Crafting Robust HTTP Requests: Building a Requester in Go
In the world of making programs and applications, sending API requests to other services is super important. Go is great for this. But what if we could make our own tool to do it even better?
In this guide, we’ll create a special tool in Go that can send API requests really well. Before we get started, let’s think about what makes a tool like this great and why we should make one.
A good tool helps us send API requests just the way we want. It also understands when things go wrong and can keep our secrets safe. Knowing this, we’ll see why building our own tool is a big help for our projects.

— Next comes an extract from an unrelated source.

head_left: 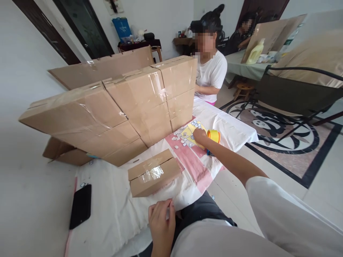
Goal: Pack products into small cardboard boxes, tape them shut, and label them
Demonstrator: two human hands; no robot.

Whether you’re new to Go or already know a bit, this guide will teach you how to make your own tool for sending API requests. This tool will make your work with the internet easier and better.
What is a requester?
At its core, a requester is a component or tool responsible for making HTTP requests to external services, APIs, or web servers. These requests serve as a means of communication between your application and remote resources on the internet. Requesters play a pivotal role in retrieving data, sending data, and interacting with various online services.
Here are some key aspects that define a requester:
- HTTP Requests: Requesters are primarily used to construct and send HTTP requests. These requests can take various forms, such as GET requests to retrieve data, POST requests to submit data, PUT and DELETE requests to update or remove data, and more.
- Versatility: A well-designed requester is versatile, allowing you to tailor each request to your specific needs. You can customize the request headers, set query parameters, define the request method, and include a request body, among other options. This flexibility is vital for interacting with a wide range of APIs, each with its unique requirements.
- Handling Responses: After sending a request, the requester awaits a response from the remote server. It can then process this response, which typically includes important information like status codes, response headers, and response bodies. On the other hand, you don’t handle the response and may give all response control to the developer.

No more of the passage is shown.